The criteria there is listed in subsection 2, paragraphs (a) through (d).
Senator Neal:
Does the department adopt the regulations or does the tax commission adopt the regulations?
Mr. Chinnock:
The Nevada Tax Commission actually has the authority to adopt those regulations. They currently maintain 750 regulations.
Senator Neal:
Are we taking that authority away from them now?
Mr. Chinnock:
I do not think there is an attempt to do that. They are the regulatory body for the Department of Taxation.
Assemblyman Marvel:
How many additional auditors will it take?
Mr. Chinnock:
With respect to just the gross receipts, once it was fully implemented, a total of 71 personnel. Regarding the number of auditors, about 140,000 accounts could be eligible under the business tax and somewhere between 25,000 and 30,000 accounts would actually end up paying that tax. So with respect to the auditors, we are talking about a total of 17 auditors, not counting any supervisors there would be. There are currently two working supervisors and one supervising auditor for that amount.
Assemblyman Marvel:
Would they just be auditing for gross receipts or would they be auditing for sales and use tax?
Mr. Chinnock:
We did have a great deal of discussion on this and it was our determination, in order to cause the least amount of disruption when you go to a business, you would have them audit all areas. It would be sales and use tax, business tax, and the gross receipts tax, all at one time.
Mr. Hillerby:
Section 18 deals with the adoption of those regulations and the philosophy the Governor adopted for the bill as proposed which is to identify those activities having a nexus to Nevada and generating revenue in Nevada. We had a lot of conversation about those businesses doing a great deal of business out of State.
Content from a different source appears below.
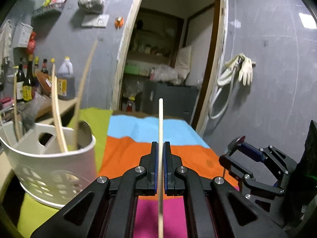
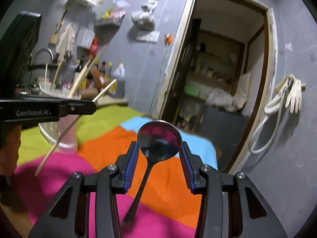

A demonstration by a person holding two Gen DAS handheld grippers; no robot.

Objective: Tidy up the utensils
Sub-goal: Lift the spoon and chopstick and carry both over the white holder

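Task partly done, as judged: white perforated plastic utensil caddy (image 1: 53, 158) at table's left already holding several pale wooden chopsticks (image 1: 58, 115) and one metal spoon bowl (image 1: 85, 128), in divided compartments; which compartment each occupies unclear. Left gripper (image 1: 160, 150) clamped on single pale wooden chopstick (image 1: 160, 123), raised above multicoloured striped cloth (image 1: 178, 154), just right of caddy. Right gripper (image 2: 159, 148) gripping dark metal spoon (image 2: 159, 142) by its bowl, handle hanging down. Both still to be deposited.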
The language in section 18 provides the guidance for the department and the taxation commission to adopt those regulations in keeping with the philosophy as outlined in this section.
Senator O’Connell:
On page 7, subsection 4, where it talks about a substantial nexus, is this situation something where you would go after General Motors because of the number of cars they would sell in this State? Is that an example that could be used for this?
Mr. Chinnock:
I think there has to be facilities, employees, something of that sort, to have substantial nexus within a state. You have to have a business or operation within the State. You have to be located there.
Senator O’Connell:
You would have a home base then. You would not be reaching to get companies outside of the State?
Mr. Chinnock:
Yes, we would. We would be looking at companies coming into the State to make sales, if they have tangible property here. We would decide what amount of nexus we would have to have in order to assess them.
Mr. Hillerby:
I think the automobile manufacturer example is a good one. There are two issues. Their products are sold almost exclusively through Nevada businesses, essentially car dealers, repair shops, and other kinds of things. For example, General Motors still has a parts distributing warehouse in Sparks. They have a business nexus here. The portion of that activity, the sales or things from that parts facility directly attributable to Nevada, may in fact be subject. This gets to some very interesting questions about warehousing. If you are a food distributor or a large grocery store chain and own a warehouse and move product in and out of that warehouse, there is, in essence, no business transaction going on there. There are no gross receipts attributable to that, so there are going to be a number of questions needing to be worked out. There are going to be a lot of questions in front of the commission.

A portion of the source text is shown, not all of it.